### WORK INSTRUCTIONS
Please reproduce the full set of data below exactly.

### STORED DATA
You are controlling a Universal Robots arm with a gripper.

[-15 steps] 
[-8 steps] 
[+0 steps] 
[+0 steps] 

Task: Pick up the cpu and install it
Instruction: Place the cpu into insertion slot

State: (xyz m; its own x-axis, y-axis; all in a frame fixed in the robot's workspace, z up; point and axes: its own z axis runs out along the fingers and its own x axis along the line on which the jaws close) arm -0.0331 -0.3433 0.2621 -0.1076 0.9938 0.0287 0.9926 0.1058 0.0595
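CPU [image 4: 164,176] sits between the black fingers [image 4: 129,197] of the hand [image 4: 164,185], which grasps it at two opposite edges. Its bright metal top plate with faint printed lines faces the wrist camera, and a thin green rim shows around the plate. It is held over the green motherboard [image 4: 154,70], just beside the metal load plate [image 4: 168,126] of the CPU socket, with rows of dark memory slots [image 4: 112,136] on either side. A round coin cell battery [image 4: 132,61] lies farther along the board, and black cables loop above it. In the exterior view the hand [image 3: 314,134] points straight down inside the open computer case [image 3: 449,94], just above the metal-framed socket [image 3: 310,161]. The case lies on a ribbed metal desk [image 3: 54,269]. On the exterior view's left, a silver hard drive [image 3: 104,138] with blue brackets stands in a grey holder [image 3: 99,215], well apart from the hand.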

### ANSWER SPACE
You are controlling a Universal Robots arm with a gripper.

[-15 steps] 
[-8 steps] 
[+0 steps] 
[+0 steps] 

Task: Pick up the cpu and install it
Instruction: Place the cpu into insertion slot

State: (xyz m; its own x-axis, y-axis; all in a frame fixed in the robot's workspace, z up; point and axes: its own z axis runs out along the fingers and its own x axis along the line on which the jaws close) arm -0.0331 -0.3433 0.2621 -0.1076 0.9938 0.0287 0.9926 0.1058 0.0595
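CPU [image 4: 164,176] sits between the black fingers [image 4: 129,197] of the hand [image 4: 164,185], which grasps it at two opposite edges. Its bright metal top plate with faint printed lines faces the wrist camera, and a thin green rim shows around the plate. It is held over the green motherboard [image 4: 154,70], just beside the metal load plate [image 4: 168,126] of the CPU socket, with rows of dark memory slots [image 4: 112,136] on either side. A round coin cell battery [image 4: 132,61] lies farther along the board, and black cables loop above it. In the exterior view the hand [image 3: 314,134] points straight down inside the open computer case [image 3: 449,94], just above the metal-framed socket [image 3: 310,161]. The case lies on a ribbed metal desk [image 3: 54,269]. On the exterior view's left, a silver hard drive [image 3: 104,138] with blue brackets stands in a grey holder [image 3: 99,215], well apart from the hand.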

Nothing further is required for this exercise.